Sine encoder: supports multiple digital protocols such as EnDat 2.1/2.2, Hiperface, BiSS (analog/digital), SSI, etc., providing high-precision absolute position information.

Incremental encoder: Supports 5V (A/B/Z) and 24V types, connected to X1, X3, or X5.

Hall sensor: used for commutation of brushless motors.

3. Encoder simulation output:

The driver can provide incremental (A quad B) or SSI format position output signals through the X5 terminal, facilitating the transmission of motor position to the higher-level control system or other drivers, achieving master-slave tracking.

Debugging, software tools, and fault diagnosis

1. Debugging software (DRIVE GUI. EXE):

This is the core tool for configuring S300, running on the Windows system. It provides a graphical interface that supports online parameter settings, real-time monitoring, oscilloscope functionality, Bode plot analysis, and automatic tuning.

Quick Start Wizard: Guide users to complete motor model selection (which can be loaded from the database), feedback type setting, basic unit conversion, and preliminary controller tuning.

Complete configuration: Provides deep access to current loop, speed loop, position loop parameters, digital/analog I/O function allocation, electronic gear ratio, motion task programming, and more.

2. Status display and button operation:

The front of the driver is equipped with a three digit LED display screen and two buttons, which can display status codes, error/warning codes, and perform basic parameter viewing and site address settings.

3. Common troubleshooting:

Communication failure: Check the null mode cable, PC interface selection, and 24V auxiliary power supply for the driver.

Motor not turning: Check if the ENABLE (X3/12) and STO Enable (X4/5) signals are both+24V, if the software enable is activated, if the motor phase sequence is correct, and if the brake is released.

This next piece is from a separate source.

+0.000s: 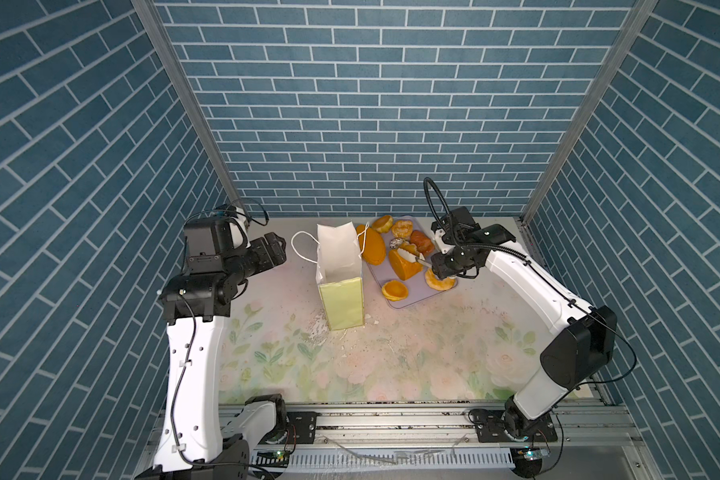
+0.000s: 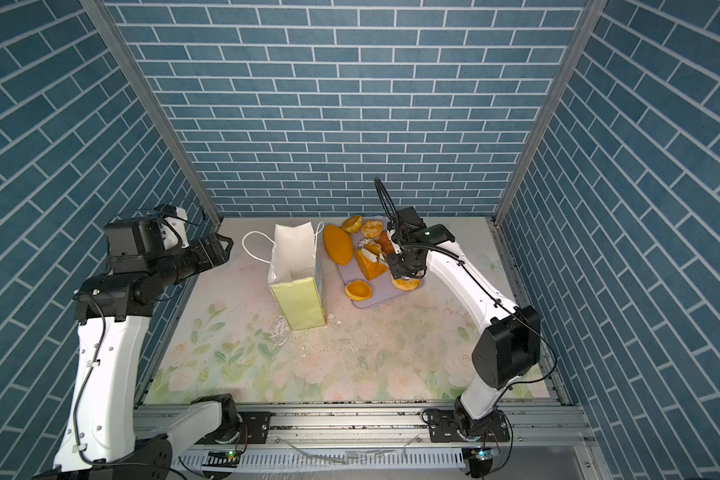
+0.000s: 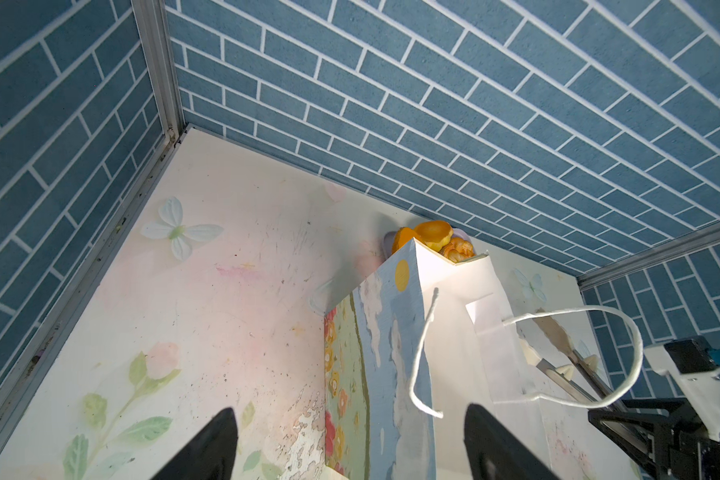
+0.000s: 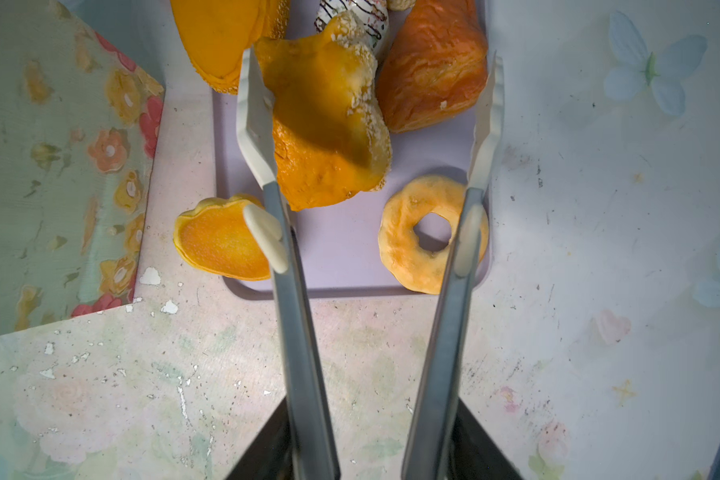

Motor oscillation: It is possible that the speed loop gain (Kp) is too high, or the feedback cable shielding is poor, or the AGND is not connected.

Follow error: The current limit (Ims/Ipeak) may be set too low, or the acceleration/deceleration ramp time may be too long.

Drive overheating: Check if the load inertia ratio is too large and if the heat dissipation conditions are met.

Expansion options and system integration

The expansion card slot of S300 provides the possibility for its functional extension:

I/O-14/08: Add 14 digital inputs and 8 digital outputs for expanding signals such as limit, origin, and task triggering.

Fieldbus cards, such as PROFIBUS, DeviceNet, SERCOS, EtherCAT, etc., enable seamless integration with different PLC systems.

FB-2to1: Allow simultaneous connection of one digital main feedback and one analog auxiliary feedback.

2CAN module: Separate RS232 and CAN interfaces from the shared X6 connector into separate ports and provide CAN bus terminal resistors.